Beneath this line is the data. Output exactly the lines from the line with "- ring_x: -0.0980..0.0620" to the line with "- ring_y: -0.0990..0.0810", both ends included, and nothing more.

Records from a collection
_____
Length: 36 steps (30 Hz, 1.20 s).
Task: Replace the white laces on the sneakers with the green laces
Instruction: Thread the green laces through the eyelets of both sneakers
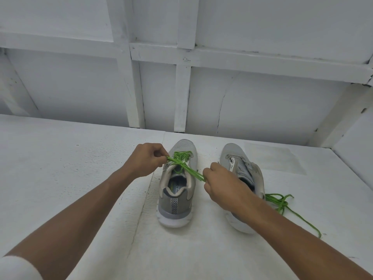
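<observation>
Both arms reach out over the left sneaker (177,184), left hand (146,158) and right hand (224,184) each pinching the green lace (187,168) taut

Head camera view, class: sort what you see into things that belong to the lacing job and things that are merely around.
Belongs to the job:
left shoe, green lace in its eyelets
right shoe, no lace in it
loose green lace
left hand, right hand, each pulling a lace end

Merely around:
white floor
white wall panels

Bare forearms; white sleeve (18,267) at left arm.
</observation>
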Each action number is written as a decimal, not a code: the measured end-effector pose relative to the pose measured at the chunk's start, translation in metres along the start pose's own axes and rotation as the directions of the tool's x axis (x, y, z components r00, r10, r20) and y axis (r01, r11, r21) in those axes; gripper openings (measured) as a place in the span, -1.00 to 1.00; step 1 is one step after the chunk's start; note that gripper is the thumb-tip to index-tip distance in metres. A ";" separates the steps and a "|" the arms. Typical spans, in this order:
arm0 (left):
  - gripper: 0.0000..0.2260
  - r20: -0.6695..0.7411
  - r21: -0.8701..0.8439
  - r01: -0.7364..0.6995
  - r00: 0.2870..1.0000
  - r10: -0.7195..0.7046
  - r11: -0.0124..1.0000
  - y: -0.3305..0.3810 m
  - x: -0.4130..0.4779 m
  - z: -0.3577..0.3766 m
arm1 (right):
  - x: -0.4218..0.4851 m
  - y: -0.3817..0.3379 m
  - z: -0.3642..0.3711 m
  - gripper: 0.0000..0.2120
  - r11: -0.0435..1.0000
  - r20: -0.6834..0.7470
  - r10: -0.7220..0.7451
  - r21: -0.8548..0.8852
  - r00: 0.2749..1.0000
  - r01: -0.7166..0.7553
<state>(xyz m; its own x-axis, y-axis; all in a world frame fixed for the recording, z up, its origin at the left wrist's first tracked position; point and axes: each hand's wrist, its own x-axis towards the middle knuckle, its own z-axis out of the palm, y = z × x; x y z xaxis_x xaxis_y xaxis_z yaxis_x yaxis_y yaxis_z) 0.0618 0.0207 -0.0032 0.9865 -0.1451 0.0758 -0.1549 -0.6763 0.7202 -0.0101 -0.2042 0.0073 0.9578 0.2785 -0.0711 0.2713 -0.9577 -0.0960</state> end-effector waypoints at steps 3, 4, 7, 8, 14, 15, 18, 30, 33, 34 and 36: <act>-0.95 0.154 0.054 0.015 0.988 -0.023 0.998 0.001 0.003 -0.006 | -0.002 0.002 -0.002 -0.78 1.000 -0.044 -0.016 0.014 0.999 0.017; -0.95 0.185 0.060 0.014 0.982 -0.025 0.998 0.003 0.004 -0.008 | -0.004 0.005 -0.004 -0.74 0.999 -0.054 -0.027 0.034 0.998 0.029; -0.85 0.102 0.036 -0.011 0.995 0.007 0.999 0.019 0.004 -0.010 | -0.011 0.019 -0.017 -0.58 0.989 -0.092 -0.016 0.143 0.996 0.029; -0.85 0.022 0.001 -0.032 0.999 0.032 0.999 0.031 0.000 -0.008 | -0.014 0.025 -0.022 -0.57 0.982 -0.120 0.013 0.191 0.993 0.010; -0.86 -0.154 -0.369 -0.155 0.983 0.105 0.916 0.116 -0.044 0.058 | -0.025 0.083 -0.026 -0.63 0.821 -0.311 0.391 0.543 0.866 -0.175; -0.84 -0.120 -0.377 -0.150 0.986 0.112 0.914 0.125 -0.049 0.074 | -0.027 0.092 -0.021 -0.61 0.783 -0.301 0.452 0.584 0.840 -0.212; -0.69 -0.042 -0.323 -0.065 0.998 0.055 0.944 0.138 -0.052 0.115 | -0.035 0.108 -0.002 -0.55 0.668 -0.180 0.560 0.675 0.809 -0.313; -0.80 -0.043 -0.337 0.066 0.995 -0.085 0.939 0.124 -0.047 0.163 | -0.037 0.104 0.025 -0.83 0.493 -0.077 0.627 0.810 0.775 -0.318; -0.78 -0.068 -0.339 0.048 0.995 -0.076 0.939 0.119 -0.048 0.166 | -0.038 0.101 0.025 -0.81 0.497 -0.080 0.621 0.810 0.780 -0.313; -0.78 -0.080 -0.334 0.042 0.994 -0.073 0.942 0.118 -0.048 0.166 | -0.038 0.099 0.026 -0.78 0.501 -0.085 0.613 0.810 0.785 -0.304; -0.78 -0.097 -0.329 0.035 0.993 -0.071 0.944 0.115 -0.050 0.165 | -0.038 0.097 0.028 -0.75 0.509 -0.091 0.607 0.808 0.789 -0.297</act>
<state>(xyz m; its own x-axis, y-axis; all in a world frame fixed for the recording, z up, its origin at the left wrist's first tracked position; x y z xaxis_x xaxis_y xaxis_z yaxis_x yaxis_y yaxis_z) -0.0139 -0.1692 -0.0379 0.9955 -0.0261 0.0915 -0.0942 -0.4057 0.9091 -0.0228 -0.3054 -0.0266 0.9295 -0.3680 -0.0236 -0.2235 -0.5112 -0.8299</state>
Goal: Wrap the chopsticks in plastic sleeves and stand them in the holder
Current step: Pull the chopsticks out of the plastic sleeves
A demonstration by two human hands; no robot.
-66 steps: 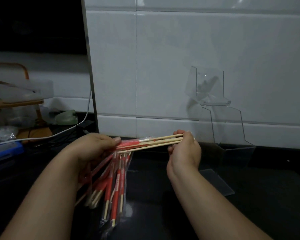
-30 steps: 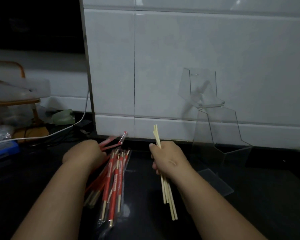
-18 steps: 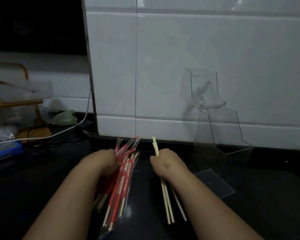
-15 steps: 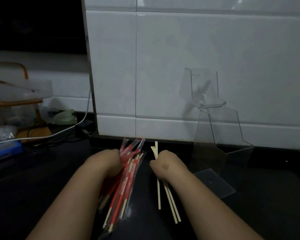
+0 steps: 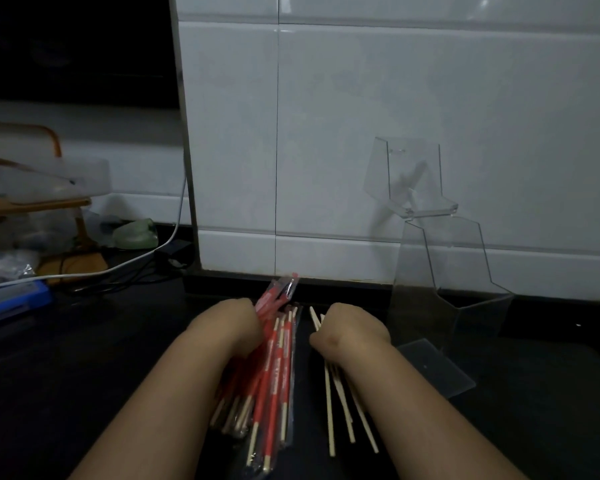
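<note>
2 bare forearms reach forward from the bottom edge over a dark, glossy surface (image 5: 84,375), seen from above in dim light. The left hand (image 5: 227,327) is bent down at the wrist, its fingers curled under and out of sight. Red plastic sleeves (image 5: 279,291) rise at a slant from its far side, clear of the surface, so the hand appears to grip them.

Just right of that hand, and partly under the forearm, lies a bundle of wrapped chopsticks (image 5: 274,386). They are red with pale wooden ends and point toward the camera.

The right hand (image 5: 352,332) is also turned knuckles-down, over several bare chopsticks (image 5: 329,417) that lie fanned out on the surface. Their tips show beyond the hand and their long ends spread toward the viewer. The fingers are hidden, so it cannot be told whether the hand holds the sticks or only rests on them.

To the right, against a white tiled wall (image 5: 361,116), stands the clear plastic holder (image 5: 426,268). A flat clear panel (image 5: 437,368) lies on the surface in front of it, near the right forearm. At the far left are a wooden rack (image 5: 49,204), a white cable (image 5: 136,259) and a blue object (image 5: 14,299).
</note>
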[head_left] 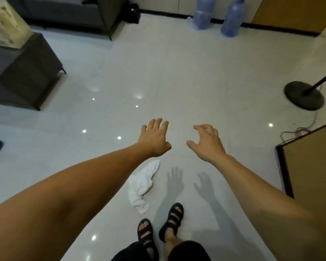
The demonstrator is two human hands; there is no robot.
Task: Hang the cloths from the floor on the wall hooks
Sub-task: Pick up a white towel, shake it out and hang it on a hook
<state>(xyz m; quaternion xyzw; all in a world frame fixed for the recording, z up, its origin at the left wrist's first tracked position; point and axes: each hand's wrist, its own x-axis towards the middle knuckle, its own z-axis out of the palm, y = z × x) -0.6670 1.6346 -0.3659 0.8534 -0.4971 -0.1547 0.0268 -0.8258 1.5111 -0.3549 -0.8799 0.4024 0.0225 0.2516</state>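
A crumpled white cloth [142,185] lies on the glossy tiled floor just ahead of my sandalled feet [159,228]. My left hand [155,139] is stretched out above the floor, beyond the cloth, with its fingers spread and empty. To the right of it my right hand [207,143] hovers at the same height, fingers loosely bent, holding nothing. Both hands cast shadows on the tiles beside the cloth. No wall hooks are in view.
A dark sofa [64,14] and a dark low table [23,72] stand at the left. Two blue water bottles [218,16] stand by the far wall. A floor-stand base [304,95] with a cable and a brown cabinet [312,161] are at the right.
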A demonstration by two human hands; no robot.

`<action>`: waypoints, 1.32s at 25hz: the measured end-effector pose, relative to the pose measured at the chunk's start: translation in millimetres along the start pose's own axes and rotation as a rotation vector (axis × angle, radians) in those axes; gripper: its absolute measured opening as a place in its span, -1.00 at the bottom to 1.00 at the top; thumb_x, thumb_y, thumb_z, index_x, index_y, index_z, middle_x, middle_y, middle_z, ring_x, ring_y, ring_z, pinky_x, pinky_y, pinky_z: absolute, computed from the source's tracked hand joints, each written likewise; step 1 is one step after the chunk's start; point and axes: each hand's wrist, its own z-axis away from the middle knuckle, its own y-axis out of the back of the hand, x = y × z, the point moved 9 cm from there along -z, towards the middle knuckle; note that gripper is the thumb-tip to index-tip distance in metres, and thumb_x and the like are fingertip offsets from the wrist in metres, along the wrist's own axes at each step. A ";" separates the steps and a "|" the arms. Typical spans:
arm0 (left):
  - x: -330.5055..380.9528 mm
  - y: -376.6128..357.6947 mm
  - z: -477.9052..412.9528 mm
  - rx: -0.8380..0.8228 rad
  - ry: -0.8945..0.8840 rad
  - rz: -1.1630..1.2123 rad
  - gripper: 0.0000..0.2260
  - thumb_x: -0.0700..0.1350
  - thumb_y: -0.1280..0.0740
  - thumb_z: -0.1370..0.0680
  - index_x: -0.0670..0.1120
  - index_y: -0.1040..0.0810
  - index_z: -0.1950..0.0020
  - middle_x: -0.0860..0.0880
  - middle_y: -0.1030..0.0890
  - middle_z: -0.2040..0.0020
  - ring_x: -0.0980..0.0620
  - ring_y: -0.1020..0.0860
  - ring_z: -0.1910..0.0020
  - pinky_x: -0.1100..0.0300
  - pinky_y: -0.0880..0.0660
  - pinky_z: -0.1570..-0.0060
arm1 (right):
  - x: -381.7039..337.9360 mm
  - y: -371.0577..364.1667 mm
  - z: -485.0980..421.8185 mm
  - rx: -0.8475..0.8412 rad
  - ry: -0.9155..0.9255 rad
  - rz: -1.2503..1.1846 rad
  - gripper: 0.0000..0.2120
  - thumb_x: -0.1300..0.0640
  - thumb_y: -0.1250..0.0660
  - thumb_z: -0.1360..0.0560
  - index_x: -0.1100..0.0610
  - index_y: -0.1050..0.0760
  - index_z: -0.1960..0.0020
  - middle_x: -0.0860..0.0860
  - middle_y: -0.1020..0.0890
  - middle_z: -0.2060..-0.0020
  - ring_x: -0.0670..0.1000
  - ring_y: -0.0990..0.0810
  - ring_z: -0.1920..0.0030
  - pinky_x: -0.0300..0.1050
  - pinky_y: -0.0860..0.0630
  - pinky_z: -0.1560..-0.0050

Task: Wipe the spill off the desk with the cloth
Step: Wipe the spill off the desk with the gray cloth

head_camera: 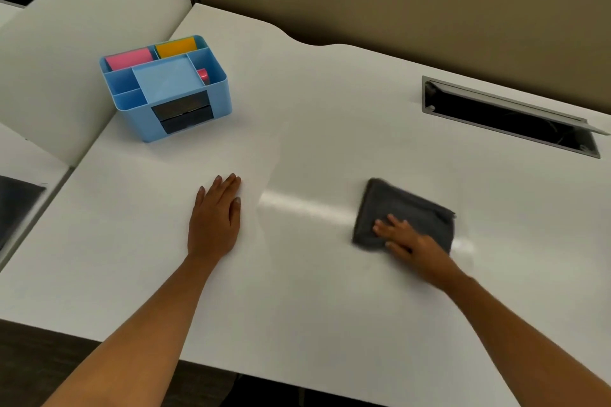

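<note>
A folded dark grey cloth (pixel 398 205) lies flat on the white desk (pixel 297 291), right of centre. My right hand (pixel 408 239) presses down on its near half with the fingers spread; both are slightly blurred. A shiny wet streak (pixel 304 206) runs across the desk to the left of the cloth, and a small bright patch (pixel 463 245) shows at its right edge. My left hand (pixel 216 218) rests palm down on the desk left of the streak, fingers together, holding nothing.
A light blue desk organizer (pixel 165 89) with pink and orange sticky notes stands at the back left. An open cable slot (pixel 509 117) with a metal flap is at the back right. Partition panels (pixel 380 3) border the desk's back and left.
</note>
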 end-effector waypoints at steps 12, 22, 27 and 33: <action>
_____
_EXERCISE RESPONSE_
  - ring_x: -0.0980..0.0620
  - ring_y: -0.1020..0.0860
  - ring_z: -0.1910..0.0020
  - pinky_x: -0.1100..0.0300
  - pinky_y: -0.0880..0.0660
  - pinky_z: -0.1570..-0.0060
arm1 (right):
  - x: -381.7039..337.9360 mm
  - y: -371.0577..364.1667 mm
  - z: -485.0980..421.8185 mm
  - rx: -0.8475..0.8412 rad
  - ry: -0.9155..0.9255 rad
  - rz: -1.2503..1.1846 rad
  - gripper: 0.0000..0.2120
  - thumb_x: -0.1300..0.0640
  - thumb_y: -0.1250..0.0660
  - thumb_z: -0.1360..0.0560
  - index_x: -0.1100..0.0610
  - index_y: -0.1050..0.0760
  - index_z: -0.1960..0.0020
  - middle_x: -0.0860..0.0860
  - middle_y: -0.1020..0.0890
  - middle_z: -0.2060..-0.0020
  - ring_x: -0.0670..0.1000
  - ring_y: -0.0990..0.0810

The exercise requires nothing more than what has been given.